Our income in the last 18 months has gone from a steady $40,000-$50,000 a month to now $20,000 a week. “What have you done?” people ask. About two years ago we started to implement simple, efficient systems. We had grown our team pretty organically with some standard rules on how to expand internationally, but we had very few systems supporting us. We realized we’d been repeating ourselves too much, so over the holidays we sat down and focused on creating tools. We built out what we call our Team Fortune Leadership Academy (our team’s name is Team Fortune).

MIGUEL: The more your team grows, the more challenges you face. If you don’t think down the road, you’re going to be repeating yourself over and over in different countries, in different languages. Combine this with booking flights and hotels, traveling, packing and unpacking, and you can quickly exhaust yourself. We almost got to that point, so that’s why we created our system.

MASA: Team Fortune Leadership Academy starts with an eight-lesson basic training program that leads into a Level 2 and Level 3 Leadership Academy. Everyone who signs up goes through that and our leaders enforce it everywhere.

In most countries our team members don’t just listen to the information, they get together in small teams and listen to one lesson a week at someone’s home for eight weeks. They watch the videos and answer the questions in the workbook that comes with it.

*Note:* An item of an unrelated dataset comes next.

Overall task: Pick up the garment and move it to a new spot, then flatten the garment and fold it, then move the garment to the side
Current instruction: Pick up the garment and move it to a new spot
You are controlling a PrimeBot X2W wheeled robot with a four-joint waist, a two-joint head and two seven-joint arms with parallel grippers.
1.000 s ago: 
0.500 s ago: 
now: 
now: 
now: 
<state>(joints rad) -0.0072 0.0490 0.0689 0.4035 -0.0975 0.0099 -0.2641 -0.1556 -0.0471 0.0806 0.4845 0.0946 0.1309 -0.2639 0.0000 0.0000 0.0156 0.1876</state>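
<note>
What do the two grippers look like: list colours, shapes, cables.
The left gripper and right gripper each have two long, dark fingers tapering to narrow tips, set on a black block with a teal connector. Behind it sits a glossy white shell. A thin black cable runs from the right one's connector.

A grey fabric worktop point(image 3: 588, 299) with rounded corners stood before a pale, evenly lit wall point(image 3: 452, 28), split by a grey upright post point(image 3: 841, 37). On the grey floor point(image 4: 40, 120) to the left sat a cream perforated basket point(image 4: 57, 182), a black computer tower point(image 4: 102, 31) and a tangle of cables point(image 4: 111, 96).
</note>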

This group study approach seems very effective for learning and engaging people in the business.

While we’ve created and implemented a lot of different tools and systems, it’s important to point out we didn’t do this on your first day. As a new network marketer, please don’t start making a team website—it’s a waste of time. Focus on building your income and put all your time and effort into finding leaders and building those leaders first. Once you reach a level of income where you see that you’re duplicating, that your team is growing, find some way to support yourself and extend your efforts, because there are only two ways to use leverage in network marketing: leaders and systems/tools.

What are you excited about in the coming years?
MIGUEL: Our dream has always been to create 100 millionaires on our team, so we are working towards that. In terms of personal goals, we feel ready to start a family. We’ve been postponing this for a long time, and now that we have all these systems in place, our workload is more manageable.

In our relationship Masa is the goals-and-numbers person, while I’m the more feeling one. I focus more on what our life is going to look like in the next five years. What I see is a lifestyle we’ve always dreamed of. We believe in using our financial freedom in a smart way, which includes creating other streams of income. One of our long-term goals is to help others outside our team and company succeed in this profession. If 97 percent of the people who start in the business never succeed, that gives us a bad name. If we can raise the bar so an extra 5 percent who join can make it happen, this might make us all look better.

MASA: For this reason we want to reach a wider audience. We are incredibly blessed with the team we have and we’ve been able to impact tens of thousands of people. Now we want to go beyond that and help network marketing become a mainstream profession. Our big goal is to reach 10 million people in the next five years and give them plenty of information to help them not only create a solid income but also sustain that for a long time. That means investing their earnings properly, being able to save, and not living above your means, which is what network marketers tend to do. It’s not just about the big car and the big house, although that comes with it. We need to teach people about long-term freedom, which is why we created, a generic web site with video blogs and training programs for everyone who wants to build their own business.

We teach how to do network marketing the right way, how to create results, and how to invest the money properly. We also touch upon how to take care of your health, because without your health you have nothing. That’s the overall goal we have with the Pyjama Bosses community and also for our lives.